__Activity__: Look below for the line that has "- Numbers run". Set down the lines from there through the line that has "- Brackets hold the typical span", exactly as written.

__Records from a collection__:

────

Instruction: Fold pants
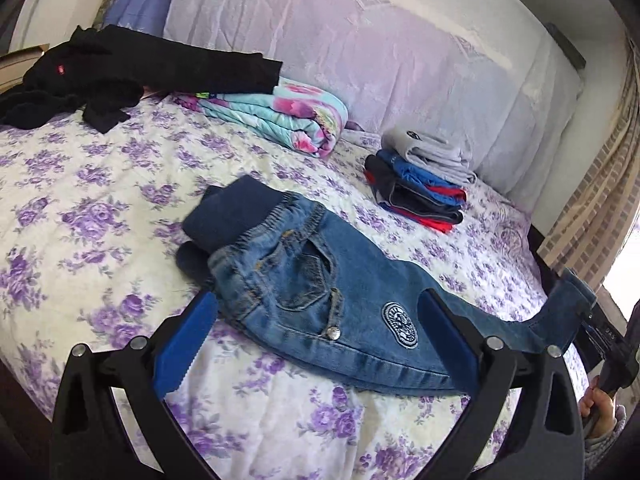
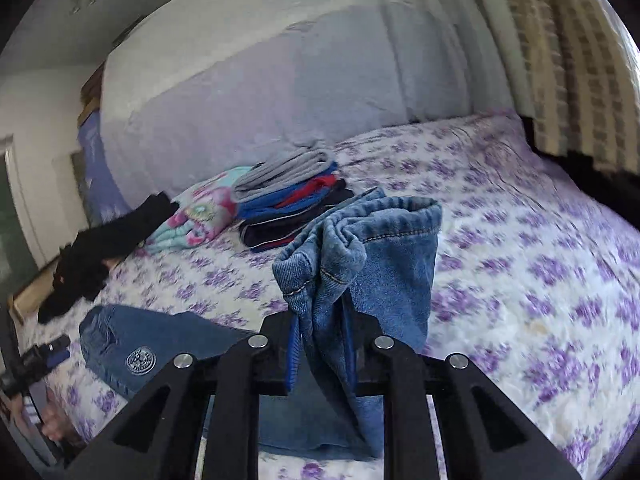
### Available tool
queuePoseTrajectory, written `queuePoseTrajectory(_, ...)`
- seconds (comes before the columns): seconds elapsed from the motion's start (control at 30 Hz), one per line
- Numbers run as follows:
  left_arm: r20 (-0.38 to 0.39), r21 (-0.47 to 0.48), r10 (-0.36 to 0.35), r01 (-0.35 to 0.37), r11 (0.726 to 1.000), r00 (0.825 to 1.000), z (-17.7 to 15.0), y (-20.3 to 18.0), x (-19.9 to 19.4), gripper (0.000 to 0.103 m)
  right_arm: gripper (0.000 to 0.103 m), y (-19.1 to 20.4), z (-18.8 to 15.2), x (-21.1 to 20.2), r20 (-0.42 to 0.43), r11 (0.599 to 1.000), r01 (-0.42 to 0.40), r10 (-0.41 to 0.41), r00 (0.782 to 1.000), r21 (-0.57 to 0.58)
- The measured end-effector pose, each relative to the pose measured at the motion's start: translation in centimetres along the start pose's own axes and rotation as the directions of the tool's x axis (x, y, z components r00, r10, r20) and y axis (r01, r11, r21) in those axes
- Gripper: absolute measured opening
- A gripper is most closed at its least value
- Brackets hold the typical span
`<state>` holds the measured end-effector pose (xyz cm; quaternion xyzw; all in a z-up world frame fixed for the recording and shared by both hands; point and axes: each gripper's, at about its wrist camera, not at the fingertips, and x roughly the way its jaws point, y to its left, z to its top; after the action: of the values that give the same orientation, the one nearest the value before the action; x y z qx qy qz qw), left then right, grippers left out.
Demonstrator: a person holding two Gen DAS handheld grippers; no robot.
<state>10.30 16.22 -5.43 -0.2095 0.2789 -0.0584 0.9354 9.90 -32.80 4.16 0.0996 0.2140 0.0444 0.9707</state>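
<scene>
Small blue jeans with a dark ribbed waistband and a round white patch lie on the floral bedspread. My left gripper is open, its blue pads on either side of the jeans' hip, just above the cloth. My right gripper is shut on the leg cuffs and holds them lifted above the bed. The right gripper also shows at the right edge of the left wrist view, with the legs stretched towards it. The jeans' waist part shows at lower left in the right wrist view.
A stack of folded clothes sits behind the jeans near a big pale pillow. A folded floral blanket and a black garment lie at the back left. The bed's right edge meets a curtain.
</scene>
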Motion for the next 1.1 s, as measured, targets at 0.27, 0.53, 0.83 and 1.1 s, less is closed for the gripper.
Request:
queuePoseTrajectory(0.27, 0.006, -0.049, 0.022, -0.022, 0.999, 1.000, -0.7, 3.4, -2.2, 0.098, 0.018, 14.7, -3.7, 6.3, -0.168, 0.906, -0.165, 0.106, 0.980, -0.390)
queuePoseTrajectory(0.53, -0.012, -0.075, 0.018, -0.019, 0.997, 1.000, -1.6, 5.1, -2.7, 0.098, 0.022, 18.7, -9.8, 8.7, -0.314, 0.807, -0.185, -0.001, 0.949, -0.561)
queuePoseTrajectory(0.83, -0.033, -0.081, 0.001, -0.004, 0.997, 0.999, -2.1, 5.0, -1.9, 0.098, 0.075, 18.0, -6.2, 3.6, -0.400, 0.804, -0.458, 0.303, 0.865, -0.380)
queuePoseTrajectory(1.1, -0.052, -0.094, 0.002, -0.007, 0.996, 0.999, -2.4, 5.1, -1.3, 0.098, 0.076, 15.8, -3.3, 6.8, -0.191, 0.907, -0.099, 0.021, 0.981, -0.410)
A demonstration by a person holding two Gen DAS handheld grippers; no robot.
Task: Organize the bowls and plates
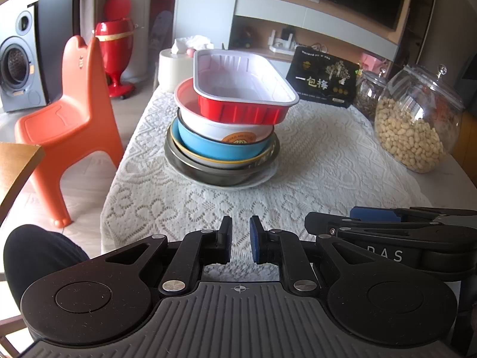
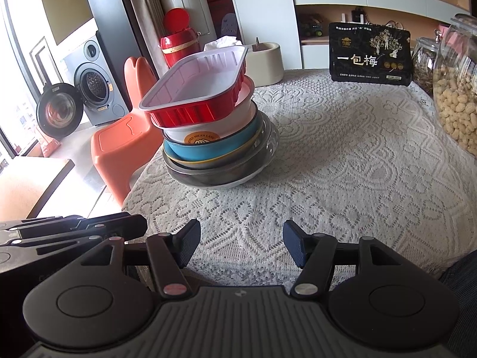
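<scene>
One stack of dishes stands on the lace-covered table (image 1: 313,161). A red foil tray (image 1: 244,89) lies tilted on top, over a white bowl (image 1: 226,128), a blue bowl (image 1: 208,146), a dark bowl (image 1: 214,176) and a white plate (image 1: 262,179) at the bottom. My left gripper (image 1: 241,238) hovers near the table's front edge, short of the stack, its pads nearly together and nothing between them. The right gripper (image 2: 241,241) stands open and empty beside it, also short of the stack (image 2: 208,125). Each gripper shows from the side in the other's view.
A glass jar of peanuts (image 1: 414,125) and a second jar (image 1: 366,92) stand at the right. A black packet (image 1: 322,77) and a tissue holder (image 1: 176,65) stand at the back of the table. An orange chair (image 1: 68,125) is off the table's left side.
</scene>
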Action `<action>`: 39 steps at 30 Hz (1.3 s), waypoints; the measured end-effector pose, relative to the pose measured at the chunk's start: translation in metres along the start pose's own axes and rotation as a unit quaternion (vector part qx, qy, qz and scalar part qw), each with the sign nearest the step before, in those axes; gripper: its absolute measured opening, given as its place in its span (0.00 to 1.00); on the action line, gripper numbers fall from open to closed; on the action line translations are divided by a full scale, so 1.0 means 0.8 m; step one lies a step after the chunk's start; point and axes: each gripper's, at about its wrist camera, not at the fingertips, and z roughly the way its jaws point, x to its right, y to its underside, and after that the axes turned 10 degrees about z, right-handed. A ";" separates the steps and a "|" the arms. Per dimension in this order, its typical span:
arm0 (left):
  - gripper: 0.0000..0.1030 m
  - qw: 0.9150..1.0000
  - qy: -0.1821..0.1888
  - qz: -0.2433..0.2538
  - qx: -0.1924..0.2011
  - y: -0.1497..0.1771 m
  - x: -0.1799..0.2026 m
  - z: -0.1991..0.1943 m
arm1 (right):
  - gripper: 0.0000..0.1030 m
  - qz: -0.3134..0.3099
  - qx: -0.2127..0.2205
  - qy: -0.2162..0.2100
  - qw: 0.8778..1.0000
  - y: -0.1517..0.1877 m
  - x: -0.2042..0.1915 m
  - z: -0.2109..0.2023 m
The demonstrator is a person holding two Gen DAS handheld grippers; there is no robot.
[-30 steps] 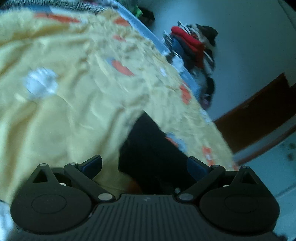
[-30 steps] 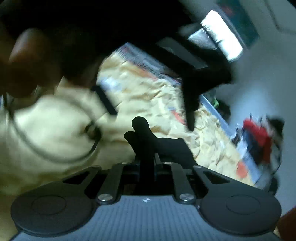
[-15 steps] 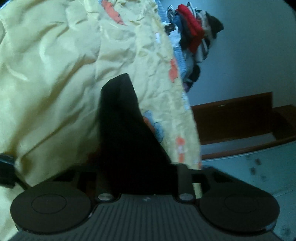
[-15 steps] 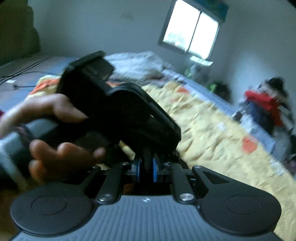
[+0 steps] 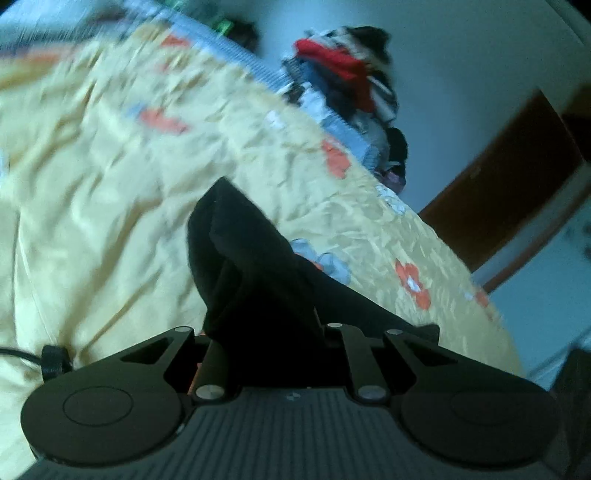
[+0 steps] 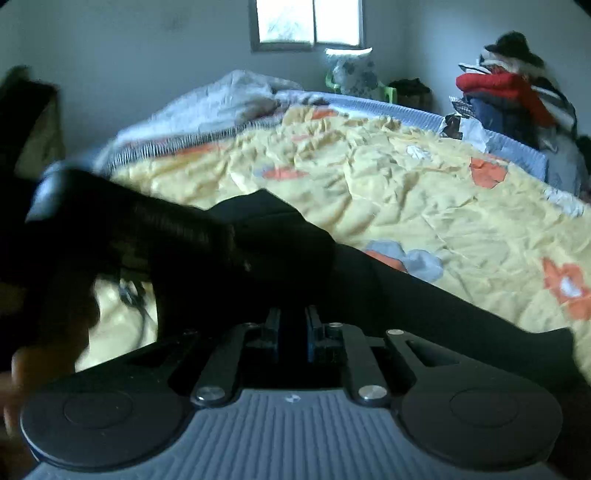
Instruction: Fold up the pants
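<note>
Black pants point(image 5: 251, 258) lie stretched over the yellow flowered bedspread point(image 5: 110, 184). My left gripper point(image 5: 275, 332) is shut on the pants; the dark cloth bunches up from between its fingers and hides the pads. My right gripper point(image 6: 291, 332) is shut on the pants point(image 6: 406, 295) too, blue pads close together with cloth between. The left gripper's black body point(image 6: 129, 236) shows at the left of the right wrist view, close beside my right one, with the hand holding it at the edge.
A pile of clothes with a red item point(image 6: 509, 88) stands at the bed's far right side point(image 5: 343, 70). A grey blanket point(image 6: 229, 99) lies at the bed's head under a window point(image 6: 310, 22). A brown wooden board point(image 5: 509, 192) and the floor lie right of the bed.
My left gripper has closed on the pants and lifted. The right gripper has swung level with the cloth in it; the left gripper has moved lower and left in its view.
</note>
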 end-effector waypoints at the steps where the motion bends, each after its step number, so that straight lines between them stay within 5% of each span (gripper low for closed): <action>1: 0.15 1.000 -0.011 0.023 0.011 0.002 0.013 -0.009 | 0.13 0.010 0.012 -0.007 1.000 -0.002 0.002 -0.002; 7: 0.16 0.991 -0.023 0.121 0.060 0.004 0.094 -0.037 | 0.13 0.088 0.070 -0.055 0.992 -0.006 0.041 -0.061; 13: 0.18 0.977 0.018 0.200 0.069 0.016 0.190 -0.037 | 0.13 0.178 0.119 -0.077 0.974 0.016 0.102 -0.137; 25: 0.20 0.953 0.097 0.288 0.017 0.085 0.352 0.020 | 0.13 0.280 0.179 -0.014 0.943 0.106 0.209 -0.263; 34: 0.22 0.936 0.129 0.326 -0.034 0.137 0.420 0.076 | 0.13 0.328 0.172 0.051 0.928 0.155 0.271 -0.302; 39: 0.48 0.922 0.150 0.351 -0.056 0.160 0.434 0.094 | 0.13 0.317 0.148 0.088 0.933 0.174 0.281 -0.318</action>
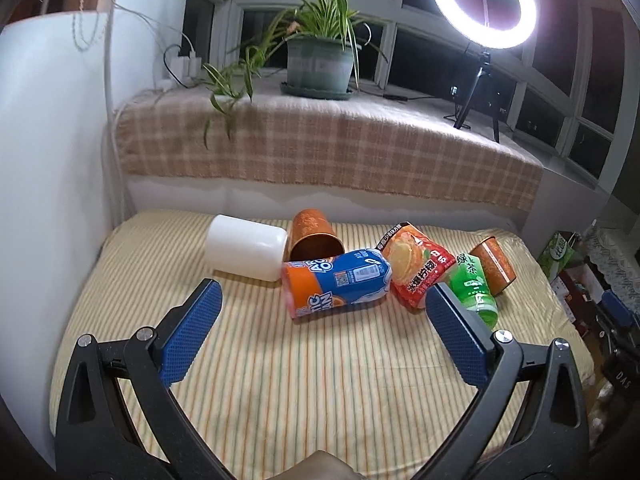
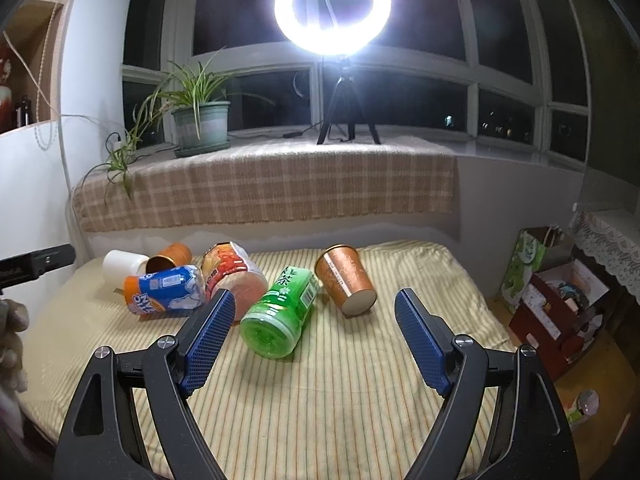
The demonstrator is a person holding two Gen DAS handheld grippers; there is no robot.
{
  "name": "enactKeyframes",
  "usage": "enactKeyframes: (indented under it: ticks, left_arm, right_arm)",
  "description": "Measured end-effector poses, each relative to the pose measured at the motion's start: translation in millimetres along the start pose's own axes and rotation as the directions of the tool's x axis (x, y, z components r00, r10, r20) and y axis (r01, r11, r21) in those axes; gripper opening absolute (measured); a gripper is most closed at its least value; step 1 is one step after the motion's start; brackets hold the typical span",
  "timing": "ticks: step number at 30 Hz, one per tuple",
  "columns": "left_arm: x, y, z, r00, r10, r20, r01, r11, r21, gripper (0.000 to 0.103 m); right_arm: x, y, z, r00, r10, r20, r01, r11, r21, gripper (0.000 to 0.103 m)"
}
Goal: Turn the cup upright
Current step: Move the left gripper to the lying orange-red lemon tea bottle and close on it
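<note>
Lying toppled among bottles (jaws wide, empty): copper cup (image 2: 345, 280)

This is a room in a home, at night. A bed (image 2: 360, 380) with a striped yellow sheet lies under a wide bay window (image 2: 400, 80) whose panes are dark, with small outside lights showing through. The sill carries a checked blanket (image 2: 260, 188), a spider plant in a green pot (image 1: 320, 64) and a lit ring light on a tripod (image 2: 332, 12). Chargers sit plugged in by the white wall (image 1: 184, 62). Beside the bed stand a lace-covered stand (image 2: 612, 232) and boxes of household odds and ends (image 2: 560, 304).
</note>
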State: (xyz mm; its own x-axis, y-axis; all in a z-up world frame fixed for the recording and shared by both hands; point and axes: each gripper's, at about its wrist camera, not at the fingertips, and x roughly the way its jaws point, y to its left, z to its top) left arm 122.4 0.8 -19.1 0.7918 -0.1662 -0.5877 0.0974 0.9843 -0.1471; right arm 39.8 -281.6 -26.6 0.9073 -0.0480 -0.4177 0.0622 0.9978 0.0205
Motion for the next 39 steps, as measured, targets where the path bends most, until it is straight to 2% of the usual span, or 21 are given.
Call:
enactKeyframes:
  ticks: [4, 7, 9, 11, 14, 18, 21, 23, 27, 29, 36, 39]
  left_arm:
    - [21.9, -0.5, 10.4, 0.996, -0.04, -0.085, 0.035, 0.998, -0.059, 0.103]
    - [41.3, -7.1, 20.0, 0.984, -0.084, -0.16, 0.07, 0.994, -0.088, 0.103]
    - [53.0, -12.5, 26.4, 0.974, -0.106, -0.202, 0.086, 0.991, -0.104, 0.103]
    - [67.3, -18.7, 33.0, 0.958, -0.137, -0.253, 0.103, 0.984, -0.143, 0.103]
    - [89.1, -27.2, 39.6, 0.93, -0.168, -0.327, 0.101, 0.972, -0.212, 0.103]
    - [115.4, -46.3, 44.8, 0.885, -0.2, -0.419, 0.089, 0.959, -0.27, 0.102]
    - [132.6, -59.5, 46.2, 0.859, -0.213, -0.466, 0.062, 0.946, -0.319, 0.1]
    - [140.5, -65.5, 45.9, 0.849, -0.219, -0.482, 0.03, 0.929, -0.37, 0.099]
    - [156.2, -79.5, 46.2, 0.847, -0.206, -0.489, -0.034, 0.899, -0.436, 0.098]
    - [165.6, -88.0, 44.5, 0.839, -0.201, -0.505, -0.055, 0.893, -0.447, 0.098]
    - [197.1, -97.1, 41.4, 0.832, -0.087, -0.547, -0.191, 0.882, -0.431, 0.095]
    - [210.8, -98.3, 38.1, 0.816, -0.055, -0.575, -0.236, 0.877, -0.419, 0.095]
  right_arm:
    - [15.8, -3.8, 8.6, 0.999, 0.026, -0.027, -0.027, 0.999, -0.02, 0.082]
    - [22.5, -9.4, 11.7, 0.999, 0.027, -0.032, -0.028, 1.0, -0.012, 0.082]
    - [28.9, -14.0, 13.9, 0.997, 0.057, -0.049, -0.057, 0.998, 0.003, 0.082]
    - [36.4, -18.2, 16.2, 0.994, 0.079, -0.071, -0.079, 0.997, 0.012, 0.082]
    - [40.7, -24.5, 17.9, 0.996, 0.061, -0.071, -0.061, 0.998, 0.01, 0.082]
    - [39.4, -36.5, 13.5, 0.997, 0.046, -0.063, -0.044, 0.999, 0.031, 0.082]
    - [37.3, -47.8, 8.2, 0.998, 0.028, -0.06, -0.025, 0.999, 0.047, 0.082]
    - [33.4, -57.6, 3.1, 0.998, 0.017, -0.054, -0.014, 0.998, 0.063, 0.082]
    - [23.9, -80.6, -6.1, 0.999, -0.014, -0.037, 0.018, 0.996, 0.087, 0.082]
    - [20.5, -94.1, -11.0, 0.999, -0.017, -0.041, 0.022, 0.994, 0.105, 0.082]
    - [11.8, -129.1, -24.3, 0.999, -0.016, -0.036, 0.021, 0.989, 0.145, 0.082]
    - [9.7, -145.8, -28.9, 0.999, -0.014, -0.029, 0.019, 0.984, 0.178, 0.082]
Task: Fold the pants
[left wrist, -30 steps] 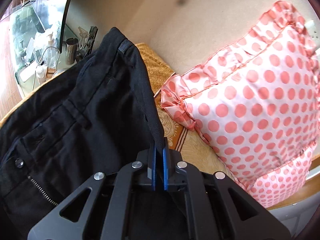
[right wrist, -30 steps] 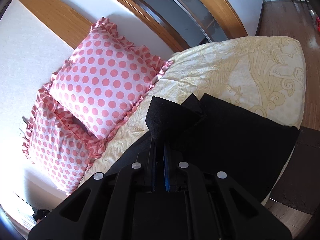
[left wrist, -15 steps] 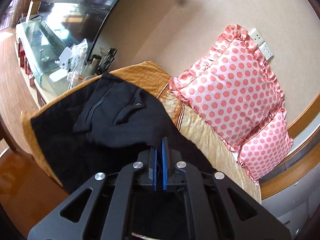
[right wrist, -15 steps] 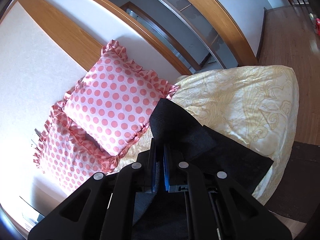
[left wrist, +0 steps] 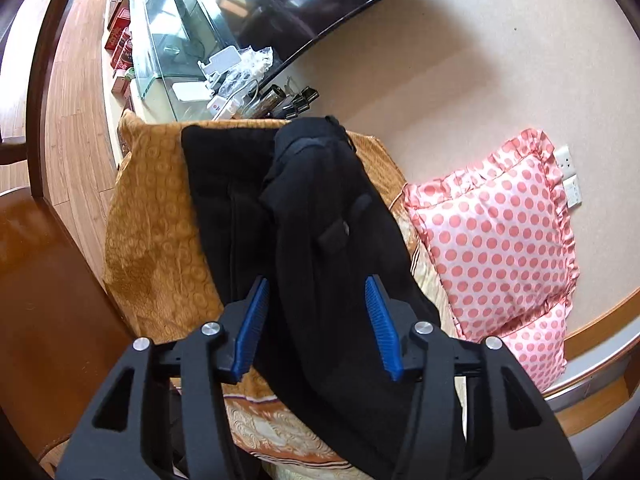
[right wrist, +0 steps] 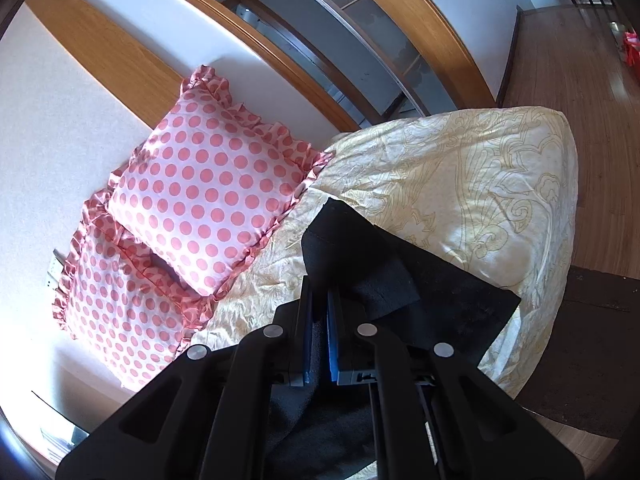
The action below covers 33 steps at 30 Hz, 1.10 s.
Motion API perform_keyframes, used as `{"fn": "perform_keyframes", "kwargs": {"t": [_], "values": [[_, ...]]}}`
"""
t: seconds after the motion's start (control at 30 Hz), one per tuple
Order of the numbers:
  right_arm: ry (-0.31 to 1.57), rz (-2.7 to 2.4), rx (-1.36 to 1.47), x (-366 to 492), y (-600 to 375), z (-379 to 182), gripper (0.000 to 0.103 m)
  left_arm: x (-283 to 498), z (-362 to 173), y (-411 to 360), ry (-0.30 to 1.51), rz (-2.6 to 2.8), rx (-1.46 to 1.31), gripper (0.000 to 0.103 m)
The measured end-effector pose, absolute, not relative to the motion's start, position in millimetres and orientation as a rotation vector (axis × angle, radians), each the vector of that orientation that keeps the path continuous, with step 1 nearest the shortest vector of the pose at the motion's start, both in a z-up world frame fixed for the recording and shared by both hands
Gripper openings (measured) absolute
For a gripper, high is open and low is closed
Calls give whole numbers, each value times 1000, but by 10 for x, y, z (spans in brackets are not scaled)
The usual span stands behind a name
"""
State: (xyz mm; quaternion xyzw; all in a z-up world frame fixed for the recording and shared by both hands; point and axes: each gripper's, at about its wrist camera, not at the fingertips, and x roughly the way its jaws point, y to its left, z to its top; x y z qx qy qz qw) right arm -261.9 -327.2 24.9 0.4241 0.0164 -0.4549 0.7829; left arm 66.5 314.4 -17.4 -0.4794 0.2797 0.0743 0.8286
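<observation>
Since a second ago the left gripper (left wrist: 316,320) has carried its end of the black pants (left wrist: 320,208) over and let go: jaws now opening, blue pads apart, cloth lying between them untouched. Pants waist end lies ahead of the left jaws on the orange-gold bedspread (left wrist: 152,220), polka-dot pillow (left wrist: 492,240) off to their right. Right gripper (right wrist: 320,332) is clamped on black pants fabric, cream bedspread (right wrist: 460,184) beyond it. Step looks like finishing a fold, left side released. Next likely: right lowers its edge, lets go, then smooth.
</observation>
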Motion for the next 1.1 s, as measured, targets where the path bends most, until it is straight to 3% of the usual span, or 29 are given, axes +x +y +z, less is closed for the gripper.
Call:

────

__Answer space__:
- Numbers run as follows:
  left_arm: r20 (-0.38 to 0.39), r21 (-0.47 to 0.48), r10 (-0.36 to 0.35), r01 (-0.35 to 0.37), r11 (0.726 to 1.000), r00 (0.825 to 1.000), z (-17.7 to 15.0), y (-20.3 to 18.0), x (-19.9 to 19.4), gripper (0.000 to 0.103 m)
  right_arm: gripper (0.000 to 0.103 m), y (-19.1 to 20.4), z (-18.8 to 15.2), x (-21.1 to 20.2), r20 (-0.42 to 0.43), r11 (0.599 to 1.000), r01 (-0.42 to 0.40), r10 (-0.41 to 0.41), r00 (0.782 to 1.000), r21 (-0.57 to 0.58)
- The measured end-effector pose, each relative to the pose measured at the motion's start: translation in centimetres along the start pose's own axes and rotation as the directions of the tool's x axis (x, y, z components r00, r10, r20) and y axis (r01, r11, r21) in those axes
- Gripper: absolute measured opening
- A gripper is most closed at its least value
- Brackets hold the typical span

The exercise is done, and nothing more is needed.